Exercise aim = Give back only one number: how many lines in the data below contain the word "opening".

Items from a data source
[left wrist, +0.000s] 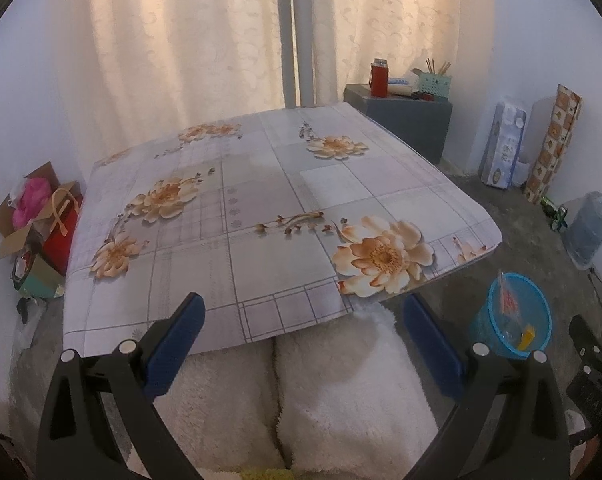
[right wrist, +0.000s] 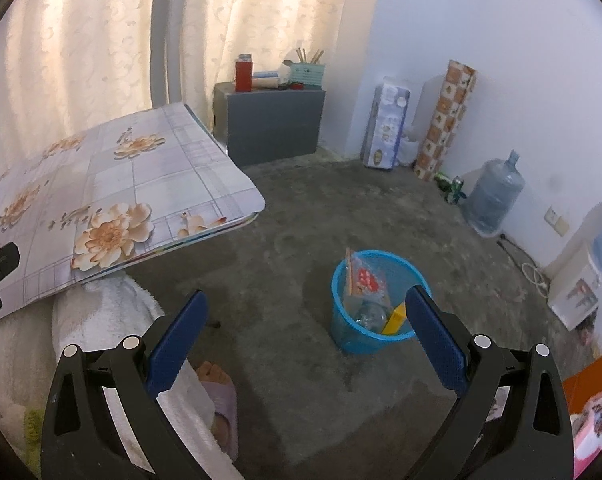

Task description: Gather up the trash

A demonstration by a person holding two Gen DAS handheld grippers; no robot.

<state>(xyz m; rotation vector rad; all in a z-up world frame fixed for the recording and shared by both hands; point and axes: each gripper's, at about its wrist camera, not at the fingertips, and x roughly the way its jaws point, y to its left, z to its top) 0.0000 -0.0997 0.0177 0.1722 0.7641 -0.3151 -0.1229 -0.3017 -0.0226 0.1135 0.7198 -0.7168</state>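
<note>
From where I sit, the collecting looks close to finished, if not finished outright: the worktop (left wrist: 261,184), covered in its flowered cloth, shows no scrap or wrapper anywhere on the surface I can see, and the blue bin (right wrist: 375,300) on the concrete floor already holds trash (right wrist: 367,280), namely a red-and-white wrapper standing against the inner wall, a yellow piece low at the rim, and something clear and crumpled at the bottom that I cannot identify. Whether anything lies under the worktop or behind me I cannot tell. The bin stands on the floor just off the worktop's near right corner, apart from it, and in the left view it shows at the lower right with the same wrapper poking up. My left claw (left wrist: 305,340) is spread wide with nothing between its blue pads, held low over the person's white fleece-covered lap and pointing across the near edge of the worktop. My right claw (right wrist: 307,336) is equally wide open and empty, tilted down toward the floor with the bin sitting just behind its right finger, so I judge it to be poised near the bin rather than reaching for anything. A slippered foot (right wrist: 221,396) shows below it.
</note>
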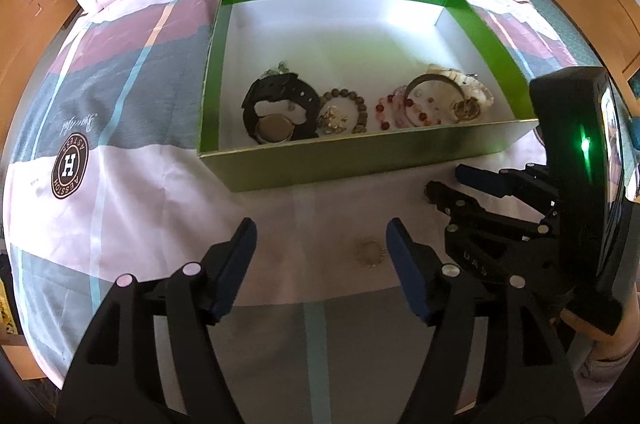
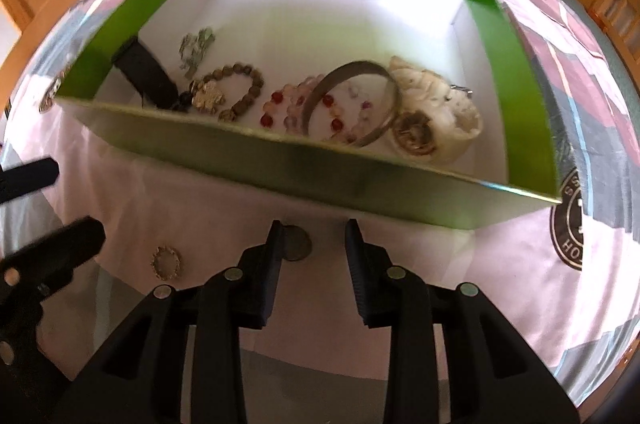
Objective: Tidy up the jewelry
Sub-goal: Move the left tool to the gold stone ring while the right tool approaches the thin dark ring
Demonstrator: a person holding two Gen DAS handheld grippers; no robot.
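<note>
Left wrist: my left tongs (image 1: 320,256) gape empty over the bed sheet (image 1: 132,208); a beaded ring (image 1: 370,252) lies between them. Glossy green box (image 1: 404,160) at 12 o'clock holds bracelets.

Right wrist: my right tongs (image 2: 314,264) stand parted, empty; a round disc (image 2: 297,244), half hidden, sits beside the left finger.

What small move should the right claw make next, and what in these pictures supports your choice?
Probably ease the right claw forward and down around the round disc on the bedsheet. The claw is open and empty, the disc lies between its fingertips, outside the green box that already holds the other jewelry.
</note>
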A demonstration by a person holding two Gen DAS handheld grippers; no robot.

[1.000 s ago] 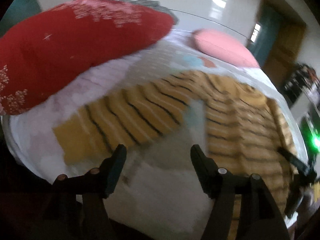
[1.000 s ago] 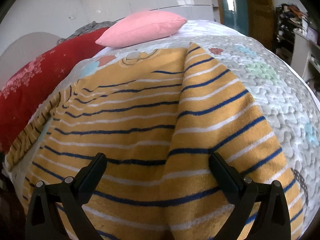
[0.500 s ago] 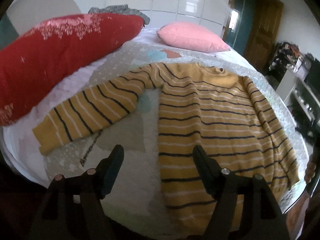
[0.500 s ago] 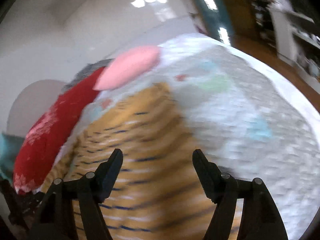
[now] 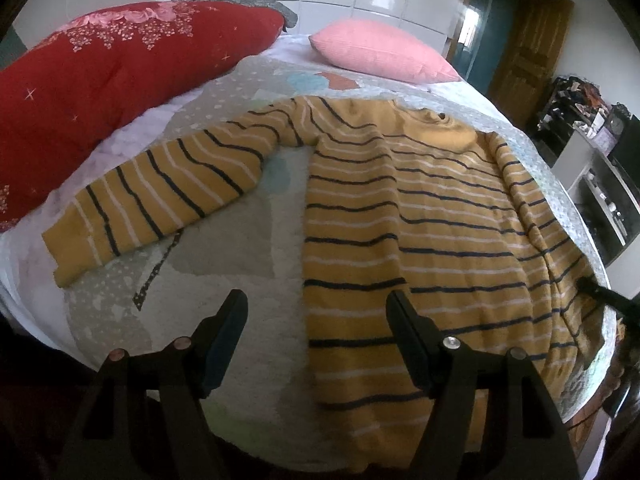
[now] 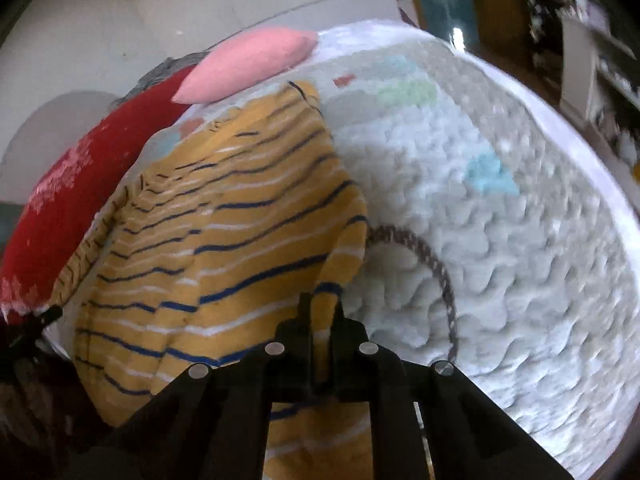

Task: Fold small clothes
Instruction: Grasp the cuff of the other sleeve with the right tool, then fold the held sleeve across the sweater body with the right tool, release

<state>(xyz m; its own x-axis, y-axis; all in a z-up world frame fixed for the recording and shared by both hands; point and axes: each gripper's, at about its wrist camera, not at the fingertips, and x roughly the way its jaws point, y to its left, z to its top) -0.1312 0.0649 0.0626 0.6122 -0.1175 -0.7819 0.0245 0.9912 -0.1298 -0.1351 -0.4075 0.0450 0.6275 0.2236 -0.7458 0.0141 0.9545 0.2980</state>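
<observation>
A mustard sweater (image 5: 400, 220) with dark and white stripes lies flat on the bed, neck toward the pillows. Its left sleeve (image 5: 160, 192) stretches out toward the red quilt. My left gripper (image 5: 316, 304) hovers open over the sweater's lower left edge, with nothing between its fingers. In the right wrist view the sweater (image 6: 220, 240) fills the left half. My right gripper (image 6: 322, 312) is shut on the cuff (image 6: 326, 300) of the right sleeve, which runs up from the jaws along the sweater's right side. That gripper also shows as a dark tip at the sweater's right edge (image 5: 596, 290).
A big red flowered quilt (image 5: 100, 80) lies along the bed's left side and a pink pillow (image 5: 380, 56) at its head. The pale fleece bed cover (image 6: 480, 240) lies bare to the sweater's right. Shelves with clutter (image 5: 600, 184) and a wooden door (image 5: 528, 52) stand beyond the bed.
My right gripper's jaws went from wide open to shut on the right sleeve's cuff as it swung to the sweater's right side. My left gripper shifted right to the sweater's lower edge and stayed open.
</observation>
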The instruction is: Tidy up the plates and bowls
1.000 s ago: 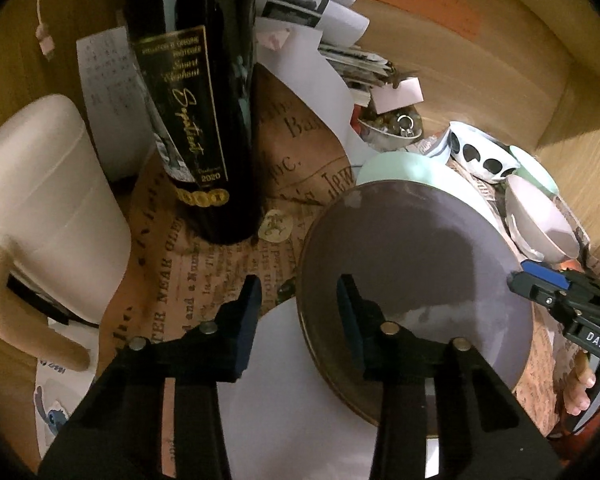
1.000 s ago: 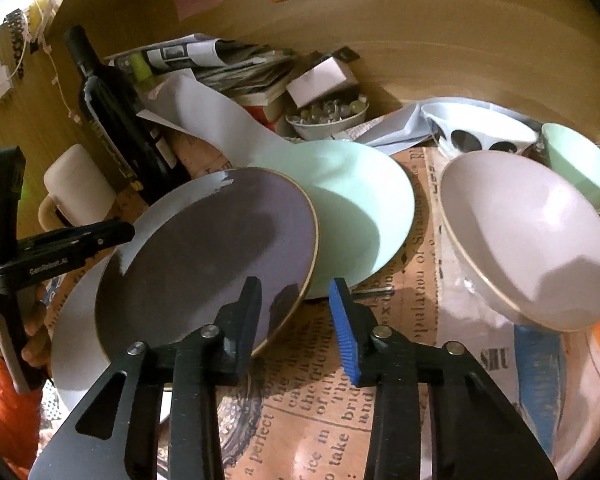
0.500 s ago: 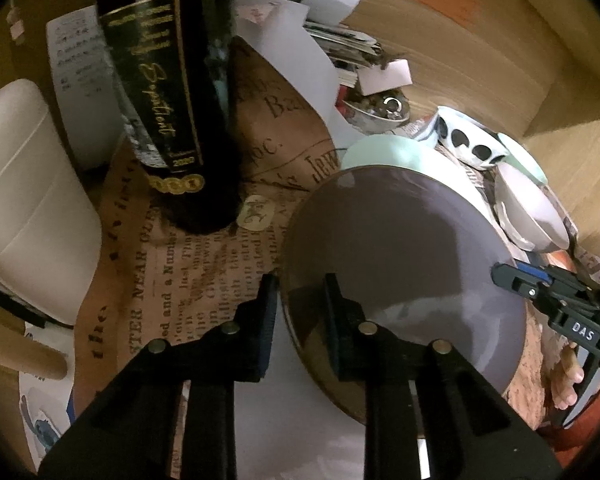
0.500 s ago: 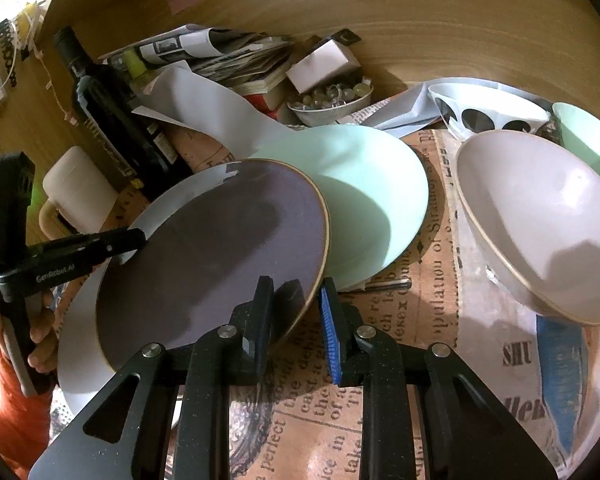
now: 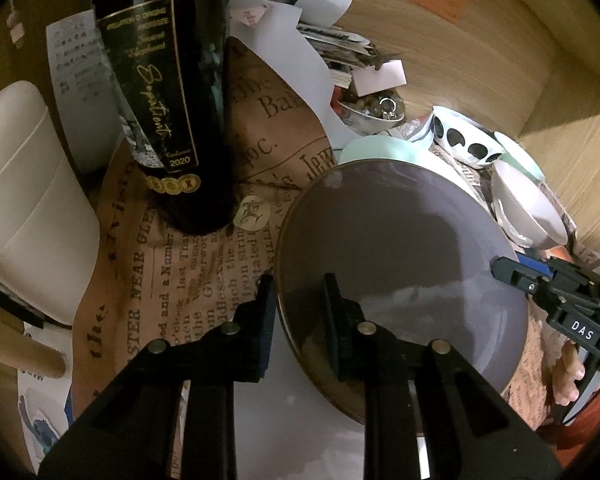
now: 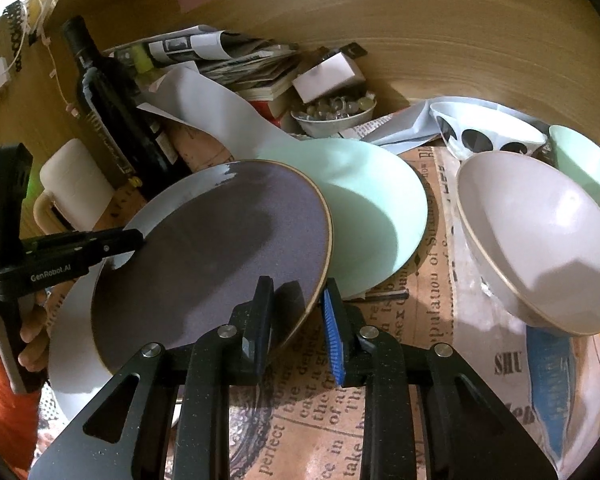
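A dark purple plate [image 5: 400, 256] with a brown rim lies tilted over a white plate [image 5: 300, 420] and a mint plate [image 5: 380, 150]. My left gripper [image 5: 298, 300] is shut on the purple plate's near rim. My right gripper [image 6: 296, 304] is shut on the same plate's [image 6: 220, 248] opposite rim; it also shows in the left wrist view [image 5: 516, 270]. The mint plate [image 6: 372, 200] and white plate [image 6: 80, 320] sit under it. A pale pink bowl [image 6: 540, 232], a black-spotted bowl [image 6: 488, 128] and a mint bowl [image 6: 584, 164] stand to the right.
A dark wine bottle [image 5: 168, 92] and a white mug [image 5: 24, 200] stand to the left on brown newsprint paper [image 5: 204, 272]. A small bowl of beads [image 6: 332, 110], stacked papers [image 6: 236, 60] and a wooden wall [image 6: 460, 40] lie behind.
Both grippers moved in and closed on opposite rims of the purple plate, which were open one second ago. The plate now sits slightly raised and tilted.
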The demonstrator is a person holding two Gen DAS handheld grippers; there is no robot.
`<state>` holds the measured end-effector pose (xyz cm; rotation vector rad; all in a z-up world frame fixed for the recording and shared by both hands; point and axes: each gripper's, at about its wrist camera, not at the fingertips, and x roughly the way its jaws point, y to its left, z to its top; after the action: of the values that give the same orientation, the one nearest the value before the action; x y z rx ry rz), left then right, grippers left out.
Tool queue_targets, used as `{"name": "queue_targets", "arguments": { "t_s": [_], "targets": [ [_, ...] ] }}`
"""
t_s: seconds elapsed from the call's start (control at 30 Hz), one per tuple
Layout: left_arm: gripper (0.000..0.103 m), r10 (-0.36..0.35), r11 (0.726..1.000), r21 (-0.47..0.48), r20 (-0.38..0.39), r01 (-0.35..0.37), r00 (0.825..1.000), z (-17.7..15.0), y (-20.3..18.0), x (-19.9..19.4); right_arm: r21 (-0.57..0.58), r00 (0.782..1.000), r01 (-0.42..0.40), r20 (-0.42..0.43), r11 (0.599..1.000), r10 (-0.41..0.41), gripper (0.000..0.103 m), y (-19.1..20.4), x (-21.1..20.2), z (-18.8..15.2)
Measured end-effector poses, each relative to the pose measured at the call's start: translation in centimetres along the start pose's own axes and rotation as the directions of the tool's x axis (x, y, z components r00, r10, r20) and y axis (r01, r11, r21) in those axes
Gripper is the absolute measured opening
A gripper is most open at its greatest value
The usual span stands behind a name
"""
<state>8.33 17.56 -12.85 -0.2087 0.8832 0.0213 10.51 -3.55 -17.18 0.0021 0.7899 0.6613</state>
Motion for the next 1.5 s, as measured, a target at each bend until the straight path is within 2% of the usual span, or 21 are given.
{"name": "queue_targets", "arguments": {
  "t_s": [0.4,0.93,1.5],
  "targets": [
    [0.022,-0.002,1.0,0.005,0.068,0.002,0.998,-0.6,-0.9,-2.1,0.027,1.0,0.002,0.016,1.0,-0.002,0.023,-0.2,-0.9,-0.2],
    [0.022,-0.047,0.999,0.032,0.152,0.042,0.987,-1.8,-4.6,-5.8,0.041,0.995,0.017,0.102,0.999,-0.021,0.023,-1.0,-6.1,-1.7],
    [0.022,-0.106,0.992,0.081,0.156,0.095,0.982,-5.0,-10.5,-6.3,0.079,0.988,0.074,0.13,0.994,-0.083,0.023,-3.3,-11.1,-5.4]
  ]
}}
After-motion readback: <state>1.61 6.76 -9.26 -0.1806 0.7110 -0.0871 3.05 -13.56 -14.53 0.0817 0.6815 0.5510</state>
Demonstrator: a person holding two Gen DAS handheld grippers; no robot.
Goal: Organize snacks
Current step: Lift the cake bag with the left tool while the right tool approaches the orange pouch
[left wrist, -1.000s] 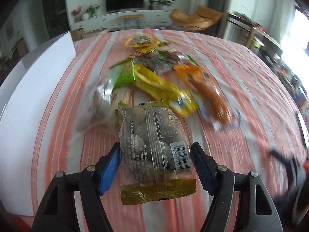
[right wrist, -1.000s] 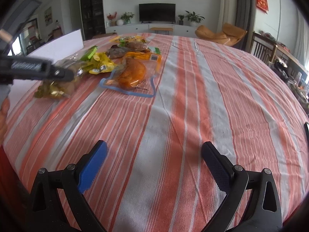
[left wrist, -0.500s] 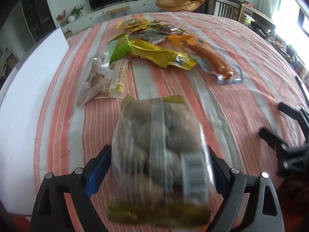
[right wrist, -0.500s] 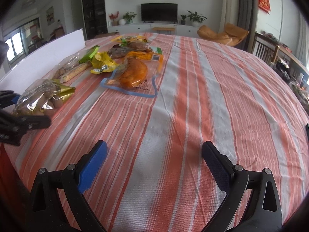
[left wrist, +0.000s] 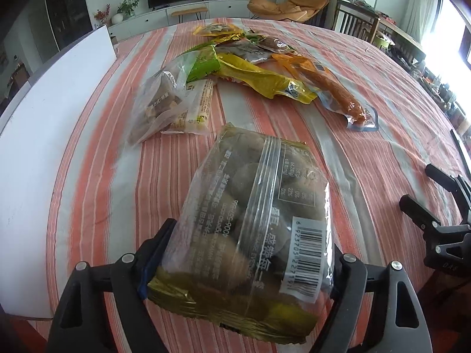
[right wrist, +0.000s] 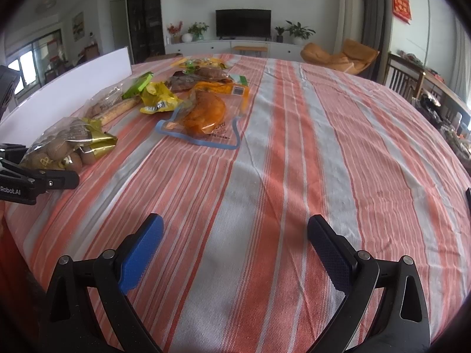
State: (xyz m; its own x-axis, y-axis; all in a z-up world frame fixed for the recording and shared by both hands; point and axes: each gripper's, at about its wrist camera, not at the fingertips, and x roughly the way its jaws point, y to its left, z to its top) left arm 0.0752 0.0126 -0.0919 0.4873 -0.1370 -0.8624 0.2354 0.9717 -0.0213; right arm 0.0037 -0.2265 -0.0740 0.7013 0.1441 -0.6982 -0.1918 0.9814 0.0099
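Two hand-held grippers show. The left hand-held gripper (left wrist: 241, 261) clamps a clear gold-trimmed snack bag (left wrist: 253, 229) at lower centre; the right hand-held gripper (right wrist: 235, 247) gapes wide, holding nothing, over the striped table (right wrist: 294, 161).

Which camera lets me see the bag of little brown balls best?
The left wrist view. The clear bag of brown balls fills the middle of it, held in the left tool, with its barcode and gold edge plain. The right wrist view shows the same bag small at the far left edge, partly behind the left tool.
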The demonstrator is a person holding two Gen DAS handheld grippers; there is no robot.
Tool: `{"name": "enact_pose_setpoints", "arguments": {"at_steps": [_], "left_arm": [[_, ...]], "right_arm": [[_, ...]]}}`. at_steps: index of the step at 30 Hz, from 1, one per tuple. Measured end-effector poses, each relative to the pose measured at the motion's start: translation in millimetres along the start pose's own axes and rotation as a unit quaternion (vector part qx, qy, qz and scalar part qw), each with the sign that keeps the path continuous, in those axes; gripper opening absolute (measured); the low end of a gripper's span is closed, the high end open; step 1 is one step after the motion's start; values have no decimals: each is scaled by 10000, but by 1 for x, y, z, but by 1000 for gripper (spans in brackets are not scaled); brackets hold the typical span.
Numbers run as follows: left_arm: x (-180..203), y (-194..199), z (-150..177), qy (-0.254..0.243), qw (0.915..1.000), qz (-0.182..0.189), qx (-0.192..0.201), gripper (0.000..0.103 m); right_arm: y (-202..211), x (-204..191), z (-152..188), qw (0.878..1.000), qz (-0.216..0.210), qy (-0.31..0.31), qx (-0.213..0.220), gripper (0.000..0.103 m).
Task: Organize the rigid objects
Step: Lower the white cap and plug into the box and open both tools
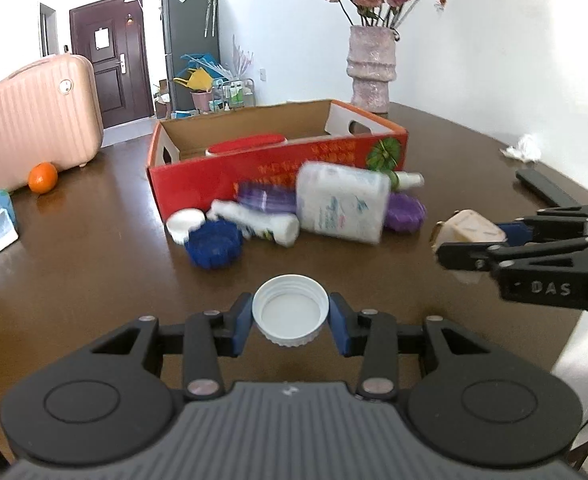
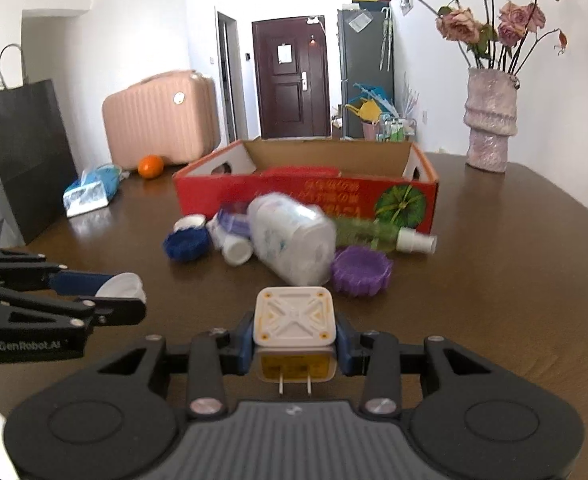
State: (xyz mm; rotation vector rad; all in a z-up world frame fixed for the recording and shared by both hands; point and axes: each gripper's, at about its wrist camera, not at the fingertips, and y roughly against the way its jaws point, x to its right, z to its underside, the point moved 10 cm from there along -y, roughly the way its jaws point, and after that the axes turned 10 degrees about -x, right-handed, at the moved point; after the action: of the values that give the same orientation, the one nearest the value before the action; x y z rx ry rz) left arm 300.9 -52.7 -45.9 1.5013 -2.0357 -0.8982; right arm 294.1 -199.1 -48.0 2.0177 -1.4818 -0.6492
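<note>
My left gripper [image 1: 290,322] is shut on a white jar lid [image 1: 290,311], held above the table; it also shows in the right wrist view [image 2: 124,294]. My right gripper [image 2: 295,334] is shut on a white plug adapter [image 2: 295,320], prongs toward the camera; it shows at the right in the left wrist view [image 1: 469,240]. Ahead stands a red cardboard box [image 1: 278,168] [image 2: 305,192] with a red-lidded item [image 1: 246,146] inside. In front of it lie a large white bottle [image 1: 341,202] [image 2: 290,240], a small white bottle [image 1: 254,222], a blue lid [image 1: 214,244], a purple lid [image 2: 361,266] and a green spray bottle [image 2: 377,234].
A pink vase with dried roses [image 2: 489,120] stands at the back right. A pink suitcase [image 1: 34,116], an orange [image 1: 42,177] and a tissue pack [image 2: 88,194] are at the left. A black paper bag [image 2: 22,152] stands far left. A black remote [image 1: 545,192] and crumpled tissue [image 1: 521,148] lie right.
</note>
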Motion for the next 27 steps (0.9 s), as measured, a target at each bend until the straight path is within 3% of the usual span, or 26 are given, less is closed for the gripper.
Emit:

Solved problem = 2